Measuring Periodic Task Scheduling

By Cort Dougan, February 01, 2004

High-performance real-time applications absolutely demand predictable response times. Cort presents a C program that measures periodic task-scheduling jitter in Linux.

February 04:

In the world of real-time systems, "jitter" leads to variations in latency, which in turn lead to unpredictable response times. Of course, high-performance real time with worst-case jitter in the neighborhood of 10 ms is perfectly compatible with a convenient and well-specified API — but you still need to keep track of it. In this article, I present a C program (Listing 1) that measures periodic task-scheduling jitter under Linux and RTLinuxPro. I also examine why simply measuring periodic jitter characterizes the determinism of a real-time system for many real-time applications.

Actually, the application I present compiles and runs under Linux, BSD, and any UNIX-like operating system that supports POSIX — including RTCore, the hard real-time kernel developed by FSM Labs (the company I work for). Compiling and executing the code in these different environments illustrates the differences in the determinism of the underlying operating system. Consequently, with this program you can gather very definite information about the operating system's limitations for specific purposes.
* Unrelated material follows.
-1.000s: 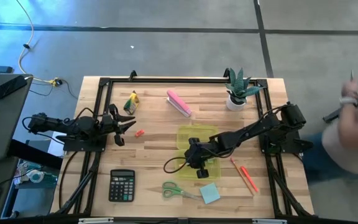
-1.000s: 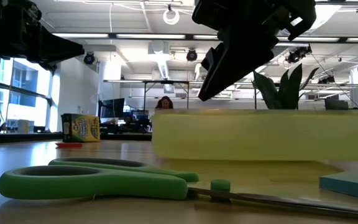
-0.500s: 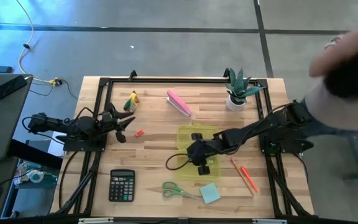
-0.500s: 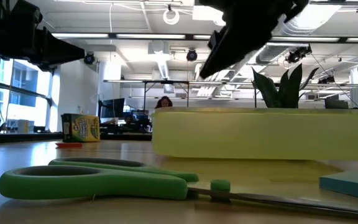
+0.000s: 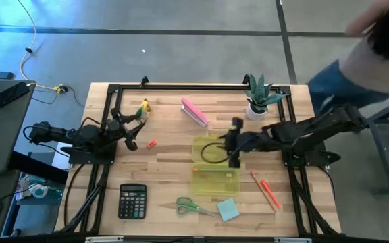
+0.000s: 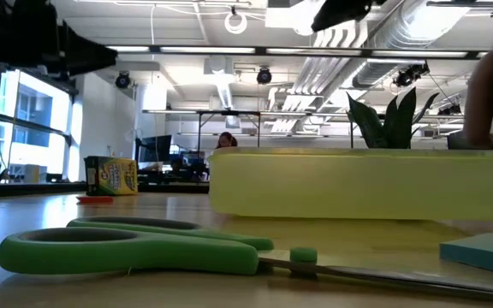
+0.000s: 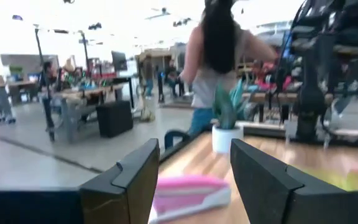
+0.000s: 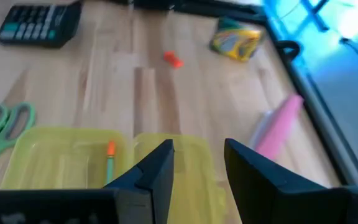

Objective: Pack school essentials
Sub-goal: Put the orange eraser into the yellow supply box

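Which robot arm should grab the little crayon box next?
The left one, probably. The left gripper sits open, close beside the crayon box, while the right gripper is over the yellow tray, farther away.

The high view looks straight down on the whole table (image 5: 161,162). The low view sits at tabletop level, close behind the green-handled scissors (image 6: 135,248), facing the yellow tray (image 6: 358,184) at frame centre. The left wrist view looks level toward the potted plant (image 7: 227,118); the right wrist view tilts down on the same tray (image 8: 61,149).
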Controlling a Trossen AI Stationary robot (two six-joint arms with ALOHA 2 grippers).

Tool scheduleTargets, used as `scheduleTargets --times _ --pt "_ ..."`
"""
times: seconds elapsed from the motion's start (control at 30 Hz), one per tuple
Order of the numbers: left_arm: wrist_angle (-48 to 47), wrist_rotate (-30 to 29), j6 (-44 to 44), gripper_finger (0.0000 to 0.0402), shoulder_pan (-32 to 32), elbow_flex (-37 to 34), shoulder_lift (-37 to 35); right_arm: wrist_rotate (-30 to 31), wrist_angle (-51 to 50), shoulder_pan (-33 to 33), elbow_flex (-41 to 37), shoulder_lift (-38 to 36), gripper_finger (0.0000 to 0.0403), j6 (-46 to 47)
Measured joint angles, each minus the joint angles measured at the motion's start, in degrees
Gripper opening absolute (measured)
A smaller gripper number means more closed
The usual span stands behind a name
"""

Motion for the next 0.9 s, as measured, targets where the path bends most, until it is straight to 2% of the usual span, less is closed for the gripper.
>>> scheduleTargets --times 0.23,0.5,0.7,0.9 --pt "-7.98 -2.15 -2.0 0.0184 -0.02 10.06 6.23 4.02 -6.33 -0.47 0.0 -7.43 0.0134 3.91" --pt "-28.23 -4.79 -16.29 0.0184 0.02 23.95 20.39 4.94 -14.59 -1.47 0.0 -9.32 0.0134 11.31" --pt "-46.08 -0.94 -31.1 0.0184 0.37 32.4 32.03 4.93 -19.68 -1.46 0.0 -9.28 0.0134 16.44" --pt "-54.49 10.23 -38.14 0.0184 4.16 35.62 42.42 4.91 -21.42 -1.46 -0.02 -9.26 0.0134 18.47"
I've run the program under a stock Linux 2.4.19 on a dual-processor Pentium 4 running at 2.2 GHz. Hyper-threading was enabled, so the system was effectively running with four CPUs. Since real-time performance is usually very sensitive to small changes in hardware, this platform may not represent all hardware in this class. The program creates one thread for each CPU that is available. These threads are pinned so that in RTCore each runs on a different CPU. Since there is no mechanism for assigning individual threads to different processors under Linux, they are allowed to run on any processor that Linux schedules them on. Each of these threads runs at 1 KHz (period of 1 ms) and computes the difference between when it was scheduled to wakeup and the time it actually woke up. This value is usually referred to as "periodic task-scheduling jitter." The worst (largest) value observed for each thread is stored in the array worst[], where a low-priority thread prints these values.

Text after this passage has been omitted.